GOAL OF THE EXERCISE:
From first line to last, copy the material below exactly.

DATA EXTRACT:
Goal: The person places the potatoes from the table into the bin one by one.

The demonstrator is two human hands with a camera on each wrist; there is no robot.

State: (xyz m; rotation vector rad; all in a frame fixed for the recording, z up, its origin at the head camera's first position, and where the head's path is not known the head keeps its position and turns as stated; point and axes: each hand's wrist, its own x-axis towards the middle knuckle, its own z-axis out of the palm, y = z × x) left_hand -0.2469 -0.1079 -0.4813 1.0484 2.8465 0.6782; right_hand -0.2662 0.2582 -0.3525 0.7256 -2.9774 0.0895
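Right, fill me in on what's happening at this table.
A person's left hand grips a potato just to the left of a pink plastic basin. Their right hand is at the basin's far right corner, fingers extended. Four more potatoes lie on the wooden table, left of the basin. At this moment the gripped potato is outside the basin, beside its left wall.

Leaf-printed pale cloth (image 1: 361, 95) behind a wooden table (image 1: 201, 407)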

OUTPUT FOR THIS TASK:
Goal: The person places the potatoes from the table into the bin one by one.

The demonstrator is two human hands with a camera on each wrist; there is no robot.

State: (xyz m; rotation vector rad; all in a frame fixed for the recording, z up, its origin at the head camera's first position, and where the head's path is not known the head keeps its position and turns as stated; point and axes: each hand's wrist, its own x-axis towards the middle knuckle, its own z-axis out of the palm, y = z × x) left_hand -0.2469 -0.1079 -0.4813 1.0484 2.8465 0.6782; right_hand -0.2662 0.2582 -0.3525 0.7256 -2.9774 0.0895
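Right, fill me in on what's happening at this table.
A person's left hand grips a potato just to the left of a pink plastic basin. Their right hand is at the basin's far right corner, fingers extended. Four more potatoes lie on the wooden table, left of the basin. At this moment the gripped potato is outside the basin, beside its left wall.

Leaf-printed pale cloth (image 1: 361, 95) behind a wooden table (image 1: 201, 407)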

The answer requires no additions.